I stared at the man across the restaurant.

He was gorgeous—dark curls slicked back, dark eyes fringed in dark lashes, dark skin glowing gold in the soft light. His suit perfectly framed the breadth of his shoulders and accented his narrow waist. Like a fallen angel landed on Earth.

Too bad beauty was only skin deep.

The nerve of that man! How could he do this? I was finally, finally trying to put our tumultuous past behind us … and he’d followed me. To this beautiful restaurant that I was trying to enjoy—free of all his drama.

Like he just couldn’t stand the thought of me being clear of his life for a single moment.

“Mommy.” Eli’s warm fingers curled over the top of my wrist, jerking my attention away from Aldo.
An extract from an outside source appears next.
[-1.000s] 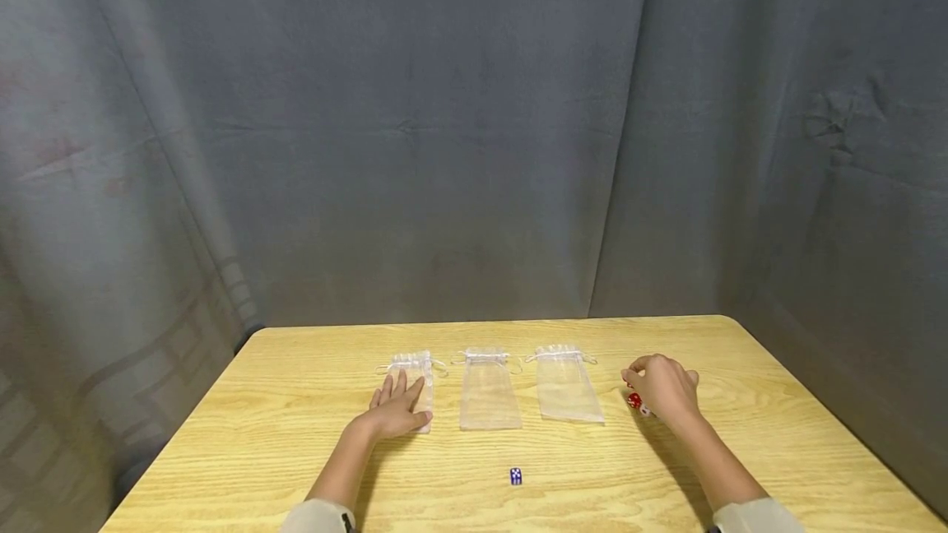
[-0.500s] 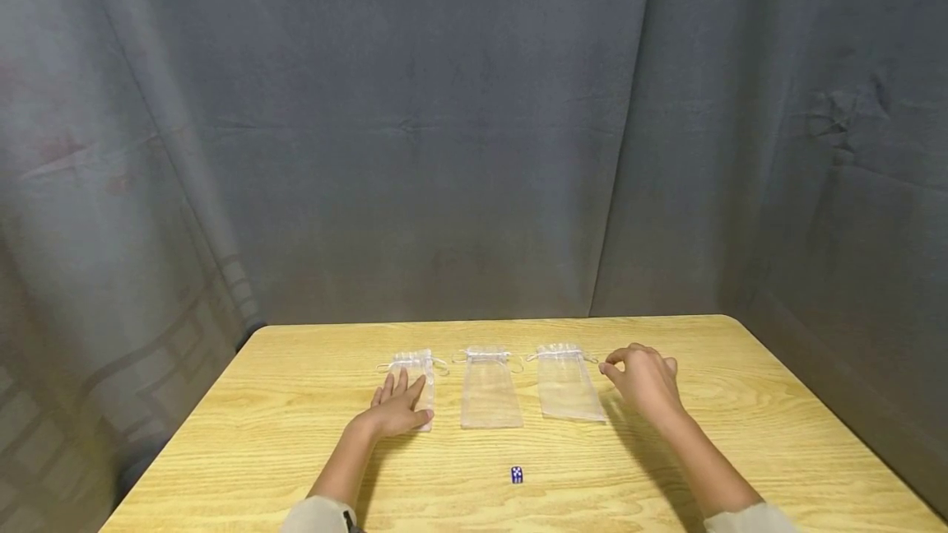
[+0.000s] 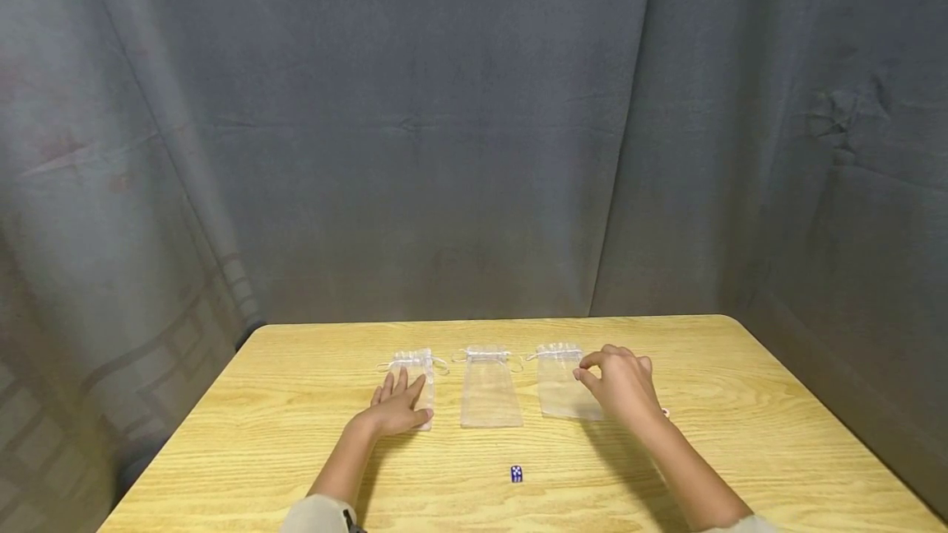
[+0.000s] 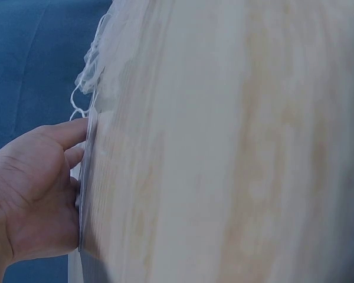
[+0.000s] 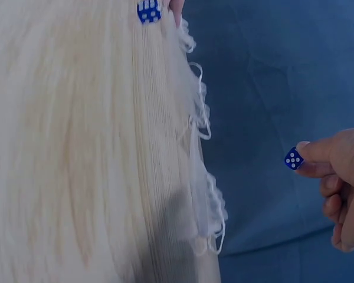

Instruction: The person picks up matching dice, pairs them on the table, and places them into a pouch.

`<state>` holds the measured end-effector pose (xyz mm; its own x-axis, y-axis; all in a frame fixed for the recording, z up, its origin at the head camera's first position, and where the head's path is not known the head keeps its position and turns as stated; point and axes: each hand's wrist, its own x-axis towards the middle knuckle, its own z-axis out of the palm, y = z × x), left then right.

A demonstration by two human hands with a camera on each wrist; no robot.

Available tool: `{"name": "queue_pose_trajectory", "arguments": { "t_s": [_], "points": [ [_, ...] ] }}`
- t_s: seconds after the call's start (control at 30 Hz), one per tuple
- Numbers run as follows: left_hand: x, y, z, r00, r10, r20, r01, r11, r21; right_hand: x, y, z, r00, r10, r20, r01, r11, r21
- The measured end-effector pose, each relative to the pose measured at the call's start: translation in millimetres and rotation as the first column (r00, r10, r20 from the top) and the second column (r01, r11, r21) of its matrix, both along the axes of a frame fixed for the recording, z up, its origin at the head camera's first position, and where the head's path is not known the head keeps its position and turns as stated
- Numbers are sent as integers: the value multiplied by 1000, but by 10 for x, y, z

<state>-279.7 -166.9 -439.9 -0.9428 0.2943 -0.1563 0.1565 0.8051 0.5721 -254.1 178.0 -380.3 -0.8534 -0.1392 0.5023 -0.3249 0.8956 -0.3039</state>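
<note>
Left hand (image 3: 397, 410) flat, fingers straight, right hand (image 3: 620, 385) raised, fingertips pinched

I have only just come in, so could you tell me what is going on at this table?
A person sits at a wooden table with three sheer drawstring pouches laid in a row. The left hand rests flat on the left pouch. The right hand hovers over the right pouch, pinching a small blue die at its fingertips. The middle pouch lies untouched, and another blue die sits nearer the person.

Left pouch (image 3: 416, 377) half under the left hand (image 3: 396, 410); pinched die (image 5: 293, 158) hidden in head view.
</note>
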Motion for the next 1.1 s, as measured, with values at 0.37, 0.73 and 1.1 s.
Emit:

My hand was clenched into a tight fist around my fork, my fingers white with tension.

“Sorry, baby.” I forced a long, slow breath through my nose, forced my fingers to loosen on the utensil. “I just didn’t expect to see him here.”

“Aldo.” Marco’s voice was tight, and his hands had disappeared below the table. Like he, too, had clenched them into fists. I could have cut the tension at our table with a knife.

“The man doesn’t know how to take a hint,” I agreed with a grimace. “He thinks that having history means you have some kind of future.”

“You know a man like him is used to getting what he wants.” Marco’s words were a low murmur, barely audible over the hum of background conversation. “Tell him no, it only makes him want it more.”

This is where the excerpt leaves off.